Training models for smaller epochs and then continue trianing

I am under limited compute hours, I need to train the models for 3 hours and then restart from the time it broke, I am using, could you tell me how I can train my models for max_steps X into smaller chunks of max_steps=X/1000 for instance but still getting the same results.
I am using evaluation_strategy = steps

  1. how I can save the current model in addition to the best model in each saving step
  2. when restarting, how I can skip the done steps

@sgugger thanks

Hello @julia, welcome to the forum! I think you have created two topics for the same purpose, I will answer here.

If I understand correctly, you are trying to save a checkpoint every time you do an evaluation.

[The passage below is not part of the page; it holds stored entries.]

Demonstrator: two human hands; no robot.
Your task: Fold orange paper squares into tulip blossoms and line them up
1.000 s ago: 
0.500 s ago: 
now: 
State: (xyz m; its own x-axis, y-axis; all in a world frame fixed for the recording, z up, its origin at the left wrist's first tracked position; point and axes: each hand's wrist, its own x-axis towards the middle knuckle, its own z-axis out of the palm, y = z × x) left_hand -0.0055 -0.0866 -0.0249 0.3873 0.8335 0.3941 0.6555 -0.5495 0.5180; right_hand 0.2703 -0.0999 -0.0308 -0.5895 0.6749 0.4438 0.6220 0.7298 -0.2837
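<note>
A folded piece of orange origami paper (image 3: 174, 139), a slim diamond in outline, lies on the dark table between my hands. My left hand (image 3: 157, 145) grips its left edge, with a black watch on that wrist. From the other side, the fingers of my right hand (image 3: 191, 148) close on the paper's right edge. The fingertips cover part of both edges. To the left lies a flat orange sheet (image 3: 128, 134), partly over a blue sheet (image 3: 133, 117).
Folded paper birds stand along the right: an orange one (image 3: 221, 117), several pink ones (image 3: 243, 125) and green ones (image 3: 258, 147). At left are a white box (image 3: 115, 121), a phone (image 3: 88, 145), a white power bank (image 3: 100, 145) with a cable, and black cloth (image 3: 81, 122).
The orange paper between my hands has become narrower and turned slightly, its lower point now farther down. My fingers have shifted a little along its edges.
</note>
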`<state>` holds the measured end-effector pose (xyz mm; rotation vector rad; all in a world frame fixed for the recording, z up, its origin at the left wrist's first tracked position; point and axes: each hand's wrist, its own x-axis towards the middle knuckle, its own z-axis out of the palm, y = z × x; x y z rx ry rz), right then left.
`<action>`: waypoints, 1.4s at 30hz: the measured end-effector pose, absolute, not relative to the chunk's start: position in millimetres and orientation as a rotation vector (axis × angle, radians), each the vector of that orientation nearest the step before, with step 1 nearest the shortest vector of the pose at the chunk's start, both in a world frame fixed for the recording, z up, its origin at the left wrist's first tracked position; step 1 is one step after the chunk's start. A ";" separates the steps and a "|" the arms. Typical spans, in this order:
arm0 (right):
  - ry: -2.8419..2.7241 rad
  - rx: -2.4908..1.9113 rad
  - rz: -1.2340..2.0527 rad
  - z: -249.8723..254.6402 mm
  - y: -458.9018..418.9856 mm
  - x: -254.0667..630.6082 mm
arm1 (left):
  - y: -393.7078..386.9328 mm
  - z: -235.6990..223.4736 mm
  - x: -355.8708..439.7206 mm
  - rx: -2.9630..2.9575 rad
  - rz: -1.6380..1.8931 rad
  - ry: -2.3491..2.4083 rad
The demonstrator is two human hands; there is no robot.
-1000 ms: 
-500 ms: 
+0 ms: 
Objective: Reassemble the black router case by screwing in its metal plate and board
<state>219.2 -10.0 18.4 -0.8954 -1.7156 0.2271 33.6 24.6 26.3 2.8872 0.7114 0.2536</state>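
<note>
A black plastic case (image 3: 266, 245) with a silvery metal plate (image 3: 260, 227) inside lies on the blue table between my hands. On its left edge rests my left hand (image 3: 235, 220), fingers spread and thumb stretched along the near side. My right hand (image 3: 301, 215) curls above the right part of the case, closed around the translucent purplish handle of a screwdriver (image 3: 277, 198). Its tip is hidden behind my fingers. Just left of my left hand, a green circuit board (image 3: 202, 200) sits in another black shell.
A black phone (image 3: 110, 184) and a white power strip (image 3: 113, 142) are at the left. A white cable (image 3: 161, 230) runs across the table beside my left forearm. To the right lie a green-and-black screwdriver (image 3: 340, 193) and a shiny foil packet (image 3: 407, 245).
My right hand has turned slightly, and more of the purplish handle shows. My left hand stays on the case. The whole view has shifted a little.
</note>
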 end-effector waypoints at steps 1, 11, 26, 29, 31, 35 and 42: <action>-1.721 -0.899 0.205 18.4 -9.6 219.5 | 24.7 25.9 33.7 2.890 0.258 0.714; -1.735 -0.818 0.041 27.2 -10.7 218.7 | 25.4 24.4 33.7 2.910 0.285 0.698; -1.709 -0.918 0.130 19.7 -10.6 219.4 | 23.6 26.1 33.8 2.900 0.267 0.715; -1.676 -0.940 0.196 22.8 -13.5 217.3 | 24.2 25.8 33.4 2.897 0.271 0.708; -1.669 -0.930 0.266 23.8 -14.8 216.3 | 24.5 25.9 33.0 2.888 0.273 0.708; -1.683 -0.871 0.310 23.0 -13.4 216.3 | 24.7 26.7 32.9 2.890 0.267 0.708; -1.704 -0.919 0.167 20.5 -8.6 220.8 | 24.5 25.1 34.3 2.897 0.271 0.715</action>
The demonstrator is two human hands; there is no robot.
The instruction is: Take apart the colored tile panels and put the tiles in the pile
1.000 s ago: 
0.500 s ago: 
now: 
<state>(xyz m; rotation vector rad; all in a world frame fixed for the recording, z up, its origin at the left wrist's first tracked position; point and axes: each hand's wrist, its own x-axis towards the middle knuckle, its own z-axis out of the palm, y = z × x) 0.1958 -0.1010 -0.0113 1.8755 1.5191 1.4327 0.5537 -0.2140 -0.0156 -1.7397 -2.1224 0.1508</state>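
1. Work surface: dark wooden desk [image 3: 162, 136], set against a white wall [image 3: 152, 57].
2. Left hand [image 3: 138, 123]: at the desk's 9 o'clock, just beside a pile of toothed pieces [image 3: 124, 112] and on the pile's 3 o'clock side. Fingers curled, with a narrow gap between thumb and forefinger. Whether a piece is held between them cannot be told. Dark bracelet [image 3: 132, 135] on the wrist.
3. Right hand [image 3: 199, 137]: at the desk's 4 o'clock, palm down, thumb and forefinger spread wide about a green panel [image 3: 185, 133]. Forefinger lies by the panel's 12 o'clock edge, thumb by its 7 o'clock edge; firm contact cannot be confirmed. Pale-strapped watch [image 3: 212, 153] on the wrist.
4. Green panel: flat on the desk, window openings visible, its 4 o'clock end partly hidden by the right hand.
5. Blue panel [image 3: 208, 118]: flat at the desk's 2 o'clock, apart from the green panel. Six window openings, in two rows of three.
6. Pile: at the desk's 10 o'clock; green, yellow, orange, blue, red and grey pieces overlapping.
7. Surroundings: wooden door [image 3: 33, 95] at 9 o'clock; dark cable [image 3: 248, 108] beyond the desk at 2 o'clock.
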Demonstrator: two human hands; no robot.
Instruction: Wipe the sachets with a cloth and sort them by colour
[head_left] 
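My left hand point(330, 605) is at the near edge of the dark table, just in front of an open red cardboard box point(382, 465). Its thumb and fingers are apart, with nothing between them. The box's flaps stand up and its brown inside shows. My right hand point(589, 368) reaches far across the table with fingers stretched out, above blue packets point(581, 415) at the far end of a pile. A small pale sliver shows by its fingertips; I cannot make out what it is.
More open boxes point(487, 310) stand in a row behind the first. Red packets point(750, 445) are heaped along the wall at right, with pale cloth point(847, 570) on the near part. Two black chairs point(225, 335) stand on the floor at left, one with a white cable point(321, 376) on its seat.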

This can be done, using the script, changing the parameter save_steps to be the same as eval_steps.

For example if you want to evaluate and save a checkpoint every 1k steps, you call

python --evaluation_strategy steps --eval_steps 1000 --save_steps 1000

Hope this help :slight_smile:

thanks, but this was not my question, my question is if I create the checkpoints, how I can continue training from there, to train the model reaching the performance of continously training

I see, in that case you just need to change the --model_name_or_path parameter to be the folder of your last checkpoint, e.g. if you trained for 3k steps, the folder checkpoint-3000 would contain the model at checkpoint 3k, which is saved locally. Keep also in mind the number of checkpoints you want to keep locally with --save_total_limit.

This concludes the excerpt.